6. Theoretical and Empirical Considerations
Prompt expansion methods have empirically demonstrated:
- Strong and sometimes state-of-the-art performance on standard datasets without model finetuning, e.g., AutoPrompt achieving ≥91% accuracy on SST-2 and up to 43% precision on LAMA fact retrieval compared to ~34% for manual prompts (Shin et al., 2020).
- Improved generalization and robustness, as in MoPD’s harmonic mean (H) gains on unseen vision-language classes (Chen et al., 26 Dec 2024) and significant AR/AP improvements in class-agnostic object detection via DiPEx (Lim et al., 21 Jun 2024).
- Efficient parameter usage: Progressive Prompts, PMPO, and prompt pool compression strategies often tune <0.1% of the model’s total parameters, supporting scalable continual learning (Razdaibiedina et al., 2023, Chen et al., 16 Oct 2024, Tian et al., 2023).
- Algorithms can operate entirely at the prompt (input) level, allowing adaptation when model weights are frozen or only API-accessible (Li et al., 2023, Zeng et al., 14 Mar 2025).

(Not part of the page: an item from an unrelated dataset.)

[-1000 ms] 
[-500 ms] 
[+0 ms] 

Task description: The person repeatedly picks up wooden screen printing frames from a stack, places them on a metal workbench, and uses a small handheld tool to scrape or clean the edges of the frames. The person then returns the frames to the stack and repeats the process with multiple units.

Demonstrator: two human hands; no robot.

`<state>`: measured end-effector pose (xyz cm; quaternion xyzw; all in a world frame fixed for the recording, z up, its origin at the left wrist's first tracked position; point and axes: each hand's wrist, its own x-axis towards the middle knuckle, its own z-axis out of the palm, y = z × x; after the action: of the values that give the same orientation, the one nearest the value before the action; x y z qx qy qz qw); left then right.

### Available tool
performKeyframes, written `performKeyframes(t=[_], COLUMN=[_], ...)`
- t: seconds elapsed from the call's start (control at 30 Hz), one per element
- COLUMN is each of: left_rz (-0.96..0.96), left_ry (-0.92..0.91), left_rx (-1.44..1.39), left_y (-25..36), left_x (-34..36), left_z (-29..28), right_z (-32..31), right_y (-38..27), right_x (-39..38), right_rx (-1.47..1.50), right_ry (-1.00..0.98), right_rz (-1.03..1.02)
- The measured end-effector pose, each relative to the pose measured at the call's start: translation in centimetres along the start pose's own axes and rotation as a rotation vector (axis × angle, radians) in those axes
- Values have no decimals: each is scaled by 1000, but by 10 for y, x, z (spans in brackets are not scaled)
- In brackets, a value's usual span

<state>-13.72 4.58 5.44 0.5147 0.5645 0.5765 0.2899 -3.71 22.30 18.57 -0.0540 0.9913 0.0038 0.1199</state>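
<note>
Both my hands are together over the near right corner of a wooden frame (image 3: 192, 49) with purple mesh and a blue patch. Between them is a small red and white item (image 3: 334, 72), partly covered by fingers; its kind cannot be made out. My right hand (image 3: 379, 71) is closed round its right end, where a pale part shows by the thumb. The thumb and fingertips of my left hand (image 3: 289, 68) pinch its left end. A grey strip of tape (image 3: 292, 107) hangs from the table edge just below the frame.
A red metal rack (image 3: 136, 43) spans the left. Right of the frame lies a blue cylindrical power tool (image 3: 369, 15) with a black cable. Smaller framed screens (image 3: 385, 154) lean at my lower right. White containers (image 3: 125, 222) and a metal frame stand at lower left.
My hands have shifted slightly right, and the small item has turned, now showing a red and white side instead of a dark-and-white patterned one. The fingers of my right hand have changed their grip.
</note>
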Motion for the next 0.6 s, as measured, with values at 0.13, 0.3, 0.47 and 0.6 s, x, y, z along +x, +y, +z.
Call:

7. Future Directions and Open Problems
Active research directions and unresolved questions include:
- Exploring more robust optimization in discrete token spaces, richer interpretability, and minimizing training-data sensitivity for fully automatic prompt discovery (Shin et al., 2020, Ge et al., 2022).

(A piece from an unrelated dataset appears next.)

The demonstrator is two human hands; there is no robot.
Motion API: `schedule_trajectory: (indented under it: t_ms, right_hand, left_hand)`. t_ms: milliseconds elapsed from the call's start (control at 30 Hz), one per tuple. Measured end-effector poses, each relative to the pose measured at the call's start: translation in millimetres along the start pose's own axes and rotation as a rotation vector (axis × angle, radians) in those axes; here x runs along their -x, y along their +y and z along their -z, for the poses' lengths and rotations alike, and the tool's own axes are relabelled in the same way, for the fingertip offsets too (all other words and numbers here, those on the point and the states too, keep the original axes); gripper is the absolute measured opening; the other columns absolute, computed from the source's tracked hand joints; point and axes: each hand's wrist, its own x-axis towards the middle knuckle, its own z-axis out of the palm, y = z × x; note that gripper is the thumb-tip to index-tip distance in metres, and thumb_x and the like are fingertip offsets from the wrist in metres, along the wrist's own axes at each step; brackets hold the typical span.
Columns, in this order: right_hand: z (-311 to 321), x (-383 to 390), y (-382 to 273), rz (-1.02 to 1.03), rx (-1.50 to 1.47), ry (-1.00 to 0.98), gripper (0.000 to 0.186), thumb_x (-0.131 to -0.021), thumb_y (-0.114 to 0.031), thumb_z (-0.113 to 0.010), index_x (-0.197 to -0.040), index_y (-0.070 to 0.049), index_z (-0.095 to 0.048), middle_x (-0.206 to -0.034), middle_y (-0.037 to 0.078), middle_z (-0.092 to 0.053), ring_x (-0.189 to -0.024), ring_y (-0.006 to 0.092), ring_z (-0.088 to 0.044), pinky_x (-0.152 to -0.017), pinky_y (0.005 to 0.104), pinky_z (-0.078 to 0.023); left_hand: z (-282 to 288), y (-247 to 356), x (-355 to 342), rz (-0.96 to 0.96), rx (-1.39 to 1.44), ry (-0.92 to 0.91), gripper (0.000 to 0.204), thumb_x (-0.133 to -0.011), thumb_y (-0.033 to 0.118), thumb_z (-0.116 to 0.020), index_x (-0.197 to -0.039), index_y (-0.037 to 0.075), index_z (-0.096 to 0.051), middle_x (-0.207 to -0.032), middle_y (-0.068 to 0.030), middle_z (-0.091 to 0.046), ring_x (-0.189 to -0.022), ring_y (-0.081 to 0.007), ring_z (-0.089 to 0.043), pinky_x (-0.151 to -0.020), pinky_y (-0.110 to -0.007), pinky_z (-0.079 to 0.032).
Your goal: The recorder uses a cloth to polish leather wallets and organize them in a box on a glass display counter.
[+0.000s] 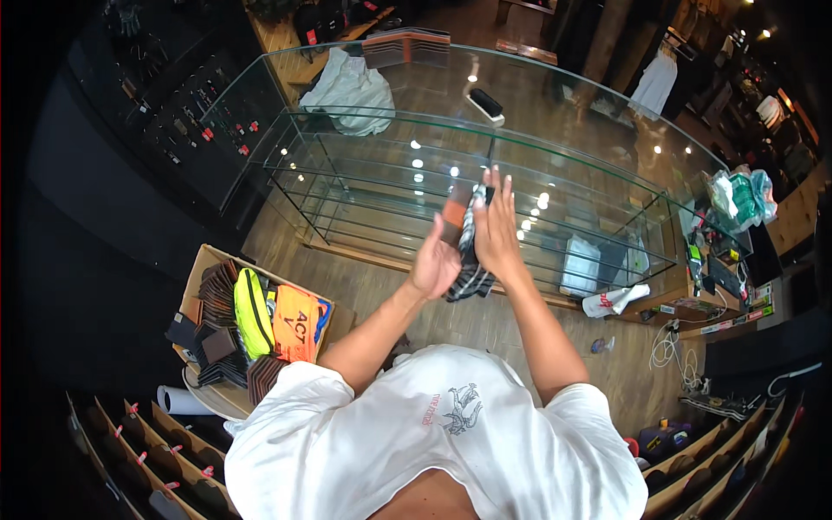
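Observation:
Between my two raised palms is a stack of flat items (468, 227), edged in black, white stripes and orange-brown; their exact kind is hard to make out. My left hand (436, 267) presses its near left side with the thumb up. On the other side, my right hand (497, 230) lies flat along the stack, fingers straight and pointing away from me. The lower end, dark and striped, sticks out below my palms. Behind the hands stands a glass display case (407, 130) with glass shelves.
An open cardboard box (206, 260) at left holds stacked dark and brown flat goods, a yellow pouch (253, 312) and an orange bag (296, 322). On the case top lie a crumpled white bag (351, 94) and a black brush-like block (486, 104). White cables (667, 351) trail on the right floor.

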Motion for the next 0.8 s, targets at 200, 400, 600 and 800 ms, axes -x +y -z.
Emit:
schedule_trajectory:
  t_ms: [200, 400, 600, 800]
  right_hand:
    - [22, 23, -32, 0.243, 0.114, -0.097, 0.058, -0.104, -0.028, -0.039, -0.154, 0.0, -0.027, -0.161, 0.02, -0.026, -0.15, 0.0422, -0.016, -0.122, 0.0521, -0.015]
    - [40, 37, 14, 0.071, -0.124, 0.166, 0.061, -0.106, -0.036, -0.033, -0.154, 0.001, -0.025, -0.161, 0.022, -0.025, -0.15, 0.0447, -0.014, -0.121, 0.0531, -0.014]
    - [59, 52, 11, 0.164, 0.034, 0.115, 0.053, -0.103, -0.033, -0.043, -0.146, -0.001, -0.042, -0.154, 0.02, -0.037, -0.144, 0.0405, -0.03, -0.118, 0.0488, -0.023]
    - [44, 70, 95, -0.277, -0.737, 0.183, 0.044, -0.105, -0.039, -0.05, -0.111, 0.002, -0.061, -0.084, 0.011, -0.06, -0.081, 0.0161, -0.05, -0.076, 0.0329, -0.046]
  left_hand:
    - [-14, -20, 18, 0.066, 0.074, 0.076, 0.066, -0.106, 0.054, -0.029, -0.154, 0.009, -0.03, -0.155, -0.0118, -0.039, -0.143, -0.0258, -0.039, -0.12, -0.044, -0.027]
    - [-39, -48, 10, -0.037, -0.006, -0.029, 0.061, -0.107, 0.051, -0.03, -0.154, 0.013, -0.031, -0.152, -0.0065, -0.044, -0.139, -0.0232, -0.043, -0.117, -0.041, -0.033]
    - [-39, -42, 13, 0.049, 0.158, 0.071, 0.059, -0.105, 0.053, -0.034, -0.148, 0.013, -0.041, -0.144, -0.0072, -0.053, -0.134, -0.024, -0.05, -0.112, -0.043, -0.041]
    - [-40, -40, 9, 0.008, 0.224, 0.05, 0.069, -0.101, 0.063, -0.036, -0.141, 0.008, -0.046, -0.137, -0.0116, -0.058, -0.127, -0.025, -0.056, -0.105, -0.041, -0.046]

- Integrating meta-learning or search-based controllers for hierarchical or conditional expansion strategies, such as algorithmic selection among branch additions, depth enhancements, and pruning (as exemplified by AMPO (Yang et al., 11 Oct 2024)).
- Extending prompt expansion to new domains such as streaming and cross-modal settings (spatio-temporal forecasting (Chen et al., 16 Oct 2024), vision-language generalization (Chen et al., 26 Dec 2024)), multilingual and low-resource language adaptation (Yang et al., 16 Jun 2025), and code-structured tasks (taxonomy construction (Zeng et al., 17 Aug 2024)).
- Bridging hand-crafted and learnable prompts efficiently, possibly via mixtures and distillation (teacher-student frameworks), and leveraging instance- or task-selective gating.
- Addressing the security implications of universal adversarial prompt expansion and its duals (e.g., JUMP/DUMP (Hsu et al., 3 Feb 2025)), which raise further challenges for safe deployment and alignment.
In summary, prompts expansion methods have evolved from hand-crafted, fixed templates to highly adaptive, automated, and multi-faceted strategies that efficiently probe, steer, and unlock the capabilities of large-scale language and vision-LLMs. This trajectory has substantially expanded the operational frontier of pretrained models and enabled new forms of continual adaptation, robustness, and application-specific flexibility across language, vision, and multi-modal domains.